Work required:
Copy the data that follows exactly, and include none of its images.

[[ Information open ]]

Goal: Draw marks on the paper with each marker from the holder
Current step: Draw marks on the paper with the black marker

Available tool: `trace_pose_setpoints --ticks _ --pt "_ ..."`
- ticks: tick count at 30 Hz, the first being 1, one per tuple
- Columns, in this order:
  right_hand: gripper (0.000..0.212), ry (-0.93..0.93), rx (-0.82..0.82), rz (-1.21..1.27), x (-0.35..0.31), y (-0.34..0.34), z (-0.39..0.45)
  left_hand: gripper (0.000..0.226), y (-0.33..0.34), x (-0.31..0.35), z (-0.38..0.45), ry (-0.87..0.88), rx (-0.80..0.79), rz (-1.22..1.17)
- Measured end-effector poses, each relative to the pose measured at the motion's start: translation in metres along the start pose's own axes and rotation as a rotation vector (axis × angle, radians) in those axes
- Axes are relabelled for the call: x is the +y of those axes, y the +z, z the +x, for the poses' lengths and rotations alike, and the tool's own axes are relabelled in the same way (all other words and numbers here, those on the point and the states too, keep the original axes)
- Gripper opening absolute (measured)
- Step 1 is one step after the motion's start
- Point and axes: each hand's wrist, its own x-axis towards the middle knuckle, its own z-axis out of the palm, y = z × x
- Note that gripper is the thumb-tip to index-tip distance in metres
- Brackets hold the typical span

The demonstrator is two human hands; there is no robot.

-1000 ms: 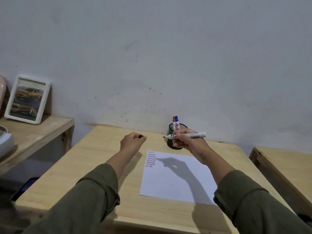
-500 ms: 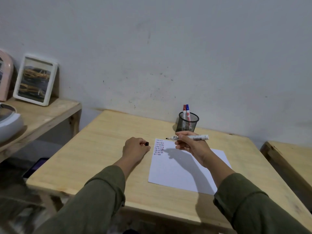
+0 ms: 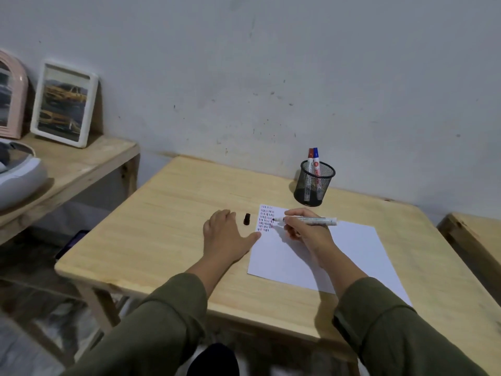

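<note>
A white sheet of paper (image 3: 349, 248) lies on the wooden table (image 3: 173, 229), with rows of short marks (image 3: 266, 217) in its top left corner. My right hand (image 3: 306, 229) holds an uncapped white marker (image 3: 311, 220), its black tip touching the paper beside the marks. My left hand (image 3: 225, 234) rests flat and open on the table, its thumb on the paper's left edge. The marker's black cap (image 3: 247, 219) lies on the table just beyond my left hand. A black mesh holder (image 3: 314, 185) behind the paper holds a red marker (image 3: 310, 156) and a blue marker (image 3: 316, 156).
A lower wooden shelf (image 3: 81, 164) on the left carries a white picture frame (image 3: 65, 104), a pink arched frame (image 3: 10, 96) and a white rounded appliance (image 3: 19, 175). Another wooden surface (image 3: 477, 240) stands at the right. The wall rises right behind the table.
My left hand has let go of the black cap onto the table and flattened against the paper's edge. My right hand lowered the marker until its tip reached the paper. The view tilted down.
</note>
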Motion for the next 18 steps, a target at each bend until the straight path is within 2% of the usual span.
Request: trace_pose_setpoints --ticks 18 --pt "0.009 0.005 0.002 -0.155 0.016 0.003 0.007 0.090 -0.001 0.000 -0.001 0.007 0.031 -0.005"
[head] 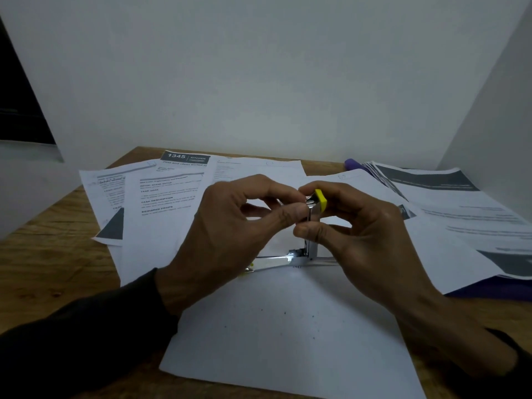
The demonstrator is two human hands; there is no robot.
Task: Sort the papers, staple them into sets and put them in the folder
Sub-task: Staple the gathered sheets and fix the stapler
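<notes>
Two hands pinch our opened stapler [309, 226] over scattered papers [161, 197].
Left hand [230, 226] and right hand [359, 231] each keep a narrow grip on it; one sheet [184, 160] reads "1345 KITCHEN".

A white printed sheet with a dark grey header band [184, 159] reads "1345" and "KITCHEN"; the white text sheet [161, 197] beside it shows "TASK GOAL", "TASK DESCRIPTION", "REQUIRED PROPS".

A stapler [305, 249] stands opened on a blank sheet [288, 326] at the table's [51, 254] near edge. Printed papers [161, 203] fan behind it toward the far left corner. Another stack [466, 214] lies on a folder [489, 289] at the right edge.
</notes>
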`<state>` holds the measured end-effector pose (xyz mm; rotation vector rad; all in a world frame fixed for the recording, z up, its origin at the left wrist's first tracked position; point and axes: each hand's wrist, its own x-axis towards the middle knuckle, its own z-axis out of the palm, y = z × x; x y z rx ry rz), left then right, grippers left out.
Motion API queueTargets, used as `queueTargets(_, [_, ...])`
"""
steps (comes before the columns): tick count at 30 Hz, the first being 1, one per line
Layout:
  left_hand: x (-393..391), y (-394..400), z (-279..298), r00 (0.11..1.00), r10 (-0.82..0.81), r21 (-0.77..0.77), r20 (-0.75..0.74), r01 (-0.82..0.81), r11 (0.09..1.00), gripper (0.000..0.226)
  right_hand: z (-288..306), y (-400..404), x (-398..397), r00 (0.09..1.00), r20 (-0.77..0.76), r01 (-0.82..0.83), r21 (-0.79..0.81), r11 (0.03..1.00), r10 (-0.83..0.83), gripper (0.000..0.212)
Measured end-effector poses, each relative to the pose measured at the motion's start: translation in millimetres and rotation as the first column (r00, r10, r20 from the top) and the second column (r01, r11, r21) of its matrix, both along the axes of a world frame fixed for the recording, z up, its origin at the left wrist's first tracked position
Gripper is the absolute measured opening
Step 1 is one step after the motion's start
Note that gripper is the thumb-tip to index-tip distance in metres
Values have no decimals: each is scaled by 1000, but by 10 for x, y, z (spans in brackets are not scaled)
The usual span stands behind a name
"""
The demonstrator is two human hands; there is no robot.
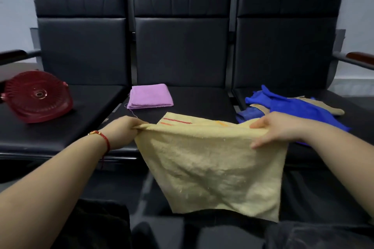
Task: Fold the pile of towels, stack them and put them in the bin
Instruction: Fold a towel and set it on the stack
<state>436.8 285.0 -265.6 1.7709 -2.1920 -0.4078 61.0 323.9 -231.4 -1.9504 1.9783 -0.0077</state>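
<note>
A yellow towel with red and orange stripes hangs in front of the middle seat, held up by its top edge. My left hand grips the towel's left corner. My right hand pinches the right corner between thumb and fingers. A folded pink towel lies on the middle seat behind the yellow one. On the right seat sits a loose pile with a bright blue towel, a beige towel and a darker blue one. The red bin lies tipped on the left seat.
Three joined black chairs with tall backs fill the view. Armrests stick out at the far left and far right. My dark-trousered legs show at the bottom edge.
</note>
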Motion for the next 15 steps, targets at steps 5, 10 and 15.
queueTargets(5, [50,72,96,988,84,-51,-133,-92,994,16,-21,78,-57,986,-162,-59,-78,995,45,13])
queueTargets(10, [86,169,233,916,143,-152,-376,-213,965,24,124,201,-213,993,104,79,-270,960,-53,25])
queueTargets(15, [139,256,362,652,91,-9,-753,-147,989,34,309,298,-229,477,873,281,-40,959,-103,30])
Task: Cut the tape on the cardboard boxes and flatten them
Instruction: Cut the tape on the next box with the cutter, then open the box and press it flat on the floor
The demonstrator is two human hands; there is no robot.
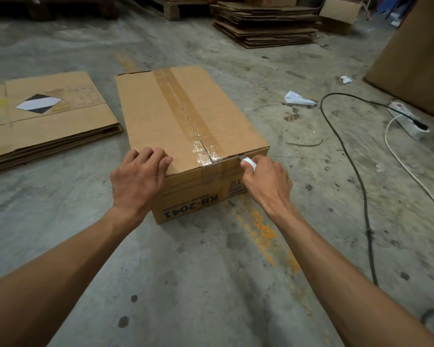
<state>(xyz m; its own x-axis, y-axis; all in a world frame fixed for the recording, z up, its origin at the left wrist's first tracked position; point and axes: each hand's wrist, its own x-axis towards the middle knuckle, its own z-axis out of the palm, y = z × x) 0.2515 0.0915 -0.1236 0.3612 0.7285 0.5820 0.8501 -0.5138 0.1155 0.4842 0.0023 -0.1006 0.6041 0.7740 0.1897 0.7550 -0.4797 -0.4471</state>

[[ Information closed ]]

Answer:
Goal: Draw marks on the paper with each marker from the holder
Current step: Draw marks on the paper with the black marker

Available tool: `trace_pose_setpoints --ticks _ --pt "_ ..."`
- ticks: tick count at 30 Hz, the first being 1, one per tuple
- Columns, in this order:
  right_hand: gripper (0.000..0.212), ry (-0.93..0.93), rx (-0.82..0.82), rz (-1.21..1.27), x (-0.35..0.31), y (-0.34..0.34), z (-0.39..0.45)
  left_hand: gripper (0.000..0.226), y (-0.33..0.34), x (-0.31..0.35), z (-0.38..0.45), ry (-0.87..0.88), rx (-0.80..0.79), rz (-1.22..1.17)
- Measured end-effector poses, each relative to the pose measured at the motion's start: translation in metres along the start pose's own axes and rotation as a rotation vector (axis × angle, radians) in those axes
- Axes are relabelled for the call: x is the +y of those axes, y the +z, z the +x, for the poses' lengths and rotations alike, and the tool's own axes are relabelled in the same way (all other words and numbers here, those on the point and the states too, keep the original axes)
- Gripper opening absolute (measured)
- Step 1 is one step after the motion's start
- Point and axes: each hand's wrist, its own x-axis towards the middle knuckle, its own z-axis out of the palm, y = z × x
- Note that gripper is the thumb-tip to index-tip distance in metres
- Brackets hold the typical span

The demonstrator is two human hands; there is no robot.

-1000 ms: 
-500 ms: 
+0 ms: 

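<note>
A white sheet of paper (image 3: 349, 248) lies on the wooden table (image 3: 173, 229), with rows of short marks (image 3: 266, 217) in its top left corner. My right hand (image 3: 306, 229) holds an uncapped white marker (image 3: 311, 220), its black tip touching the paper beside the marks. My left hand (image 3: 225, 234) rests flat and open on the table, its thumb on the paper's left edge. The marker's black cap (image 3: 247, 219) lies on the table just beyond my left hand. A black mesh holder (image 3: 314, 185) behind the paper holds a red marker (image 3: 310, 156) and a blue marker (image 3: 316, 156).
A lower wooden shelf (image 3: 81, 164) on the left carries a white picture frame (image 3: 65, 104), a pink arched frame (image 3: 10, 96) and a white rounded appliance (image 3: 19, 175). Another wooden surface (image 3: 477, 240) stands at the right. The wall rises right behind the table.
My left hand has let go of the black cap onto the table and flattened against the paper's edge. My right hand lowered the marker until its tip reached the paper. The view tilted down.
</note>
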Motion for the next 18 steps, a target at each bend until the straight path is within 2% of the usual span.
Request: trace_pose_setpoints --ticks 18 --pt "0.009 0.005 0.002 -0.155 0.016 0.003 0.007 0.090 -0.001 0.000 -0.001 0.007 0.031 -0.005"
[head] 
The demonstrator is two human hands; there is no robot.
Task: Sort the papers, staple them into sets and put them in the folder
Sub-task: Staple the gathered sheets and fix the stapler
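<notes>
Two hands pinch our opened stapler [309, 226] over scattered papers [161, 197].
Left hand [230, 226] and right hand [359, 231] each keep a narrow grip on it; one sheet [184, 160] reads "1345 KITCHEN".

A white printed sheet with a dark grey header band [184, 159] reads "1345" and "KITCHEN"; the white text sheet [161, 197] beside it shows "TASK GOAL", "TASK DESCRIPTION", "REQUIRED PROPS".

A stapler [305, 249] stands opened on a blank sheet [288, 326] at the table's [51, 254] near edge. Printed papers [161, 203] fan behind it toward the far left corner. Another stack [466, 214] lies on a folder [489, 289] at the right edge.
</notes>
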`<state>` holds the measured end-effector pose (xyz mm; rotation vector rad; all in a world frame fixed for the recording, z up, its origin at the left wrist's first tracked position; point and axes: each hand's wrist, its own x-axis towards the middle knuckle, its own z-axis out of the palm, y = z × x; x y z rx ry rz), left then right, grippers left out.
Motion API queueTargets, used as `queueTargets(_, [_, ...])`
"""
steps (comes before the columns): tick count at 30 Hz, the first being 1, one per line
Layout:
  left_hand: x (-393..391), y (-394..400), z (-279..298), r00 (0.11..1.00), r10 (-0.82..0.81), r21 (-0.77..0.77), r20 (-0.75..0.74), r01 (-0.82..0.81), r11 (0.09..1.00), gripper (0.000..0.226)
  right_hand: z (-288..306), y (-400..404), x (-398..397), r00 (0.09..1.00), r20 (-0.77..0.76), r01 (-0.82..0.83), r21 (-0.79..0.81), r11 (0.03..1.00), r10 (-0.83..0.83), gripper (0.000..0.212)
Measured end-effector poses, each relative to the pose measured at the motion's start: translation in millimetres and rotation as the first column (r00, r10, r20 from the top) and the second column (r01, r11, r21) of its matrix, both along the axes of a world frame fixed for the recording, z up, its origin at the left wrist's first tracked position
Gripper is the absolute measured opening
Step 1 is one step after the motion's start
Note that gripper is the thumb-tip to index-tip distance in metres
Values have no decimals: each is scaled by 1000, but by 10 for x, y, z (spans in brackets are not scaled)
The usual span stands behind a name
"""
The demonstrator is two human hands; there is no robot.
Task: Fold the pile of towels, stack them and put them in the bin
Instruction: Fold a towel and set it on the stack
<state>436.8 285.0 -265.6 1.7709 -2.1920 -0.4078 61.0 323.9 -231.4 -1.9504 1.9783 -0.0077</state>
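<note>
A yellow towel with red and orange stripes hangs in front of the middle seat, held up by its top edge. My left hand grips the towel's left corner. My right hand pinches the right corner between thumb and fingers. A folded pink towel lies on the middle seat behind the yellow one. On the right seat sits a loose pile with a bright blue towel, a beige towel and a darker blue one. The red bin lies tipped on the left seat.
Three joined black chairs with tall backs fill the view. Armrests stick out at the far left and far right. My dark-trousered legs show at the bottom edge.
</note>
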Motion for the next 15 steps, targets at steps 5, 10 and 15.
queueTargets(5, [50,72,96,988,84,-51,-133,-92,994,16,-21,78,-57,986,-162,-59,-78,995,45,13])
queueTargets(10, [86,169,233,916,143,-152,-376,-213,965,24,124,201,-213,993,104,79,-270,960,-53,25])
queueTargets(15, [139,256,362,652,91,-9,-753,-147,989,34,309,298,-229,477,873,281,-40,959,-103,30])
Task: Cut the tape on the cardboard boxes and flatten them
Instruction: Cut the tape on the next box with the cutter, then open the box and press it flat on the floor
The demonstrator is two human hands; there is no robot.
<state>(xyz m; its own x-axis, y-axis; all in a world frame fixed for the recording, z up, its origin at the left wrist's first tracked position; point and axes: each hand's wrist, its own x-axis towards the middle knuckle, its own z-axis out of the palm, y = z × x) 0.2515 0.0915 -0.1236 0.3612 0.7285 0.5820 0.8501 -0.5138 0.1155 0.4842 0.0023 -0.1006 0.6041 0.7740 0.1897 0.7550 -0.4797 -0.4471</state>

No more output is needed.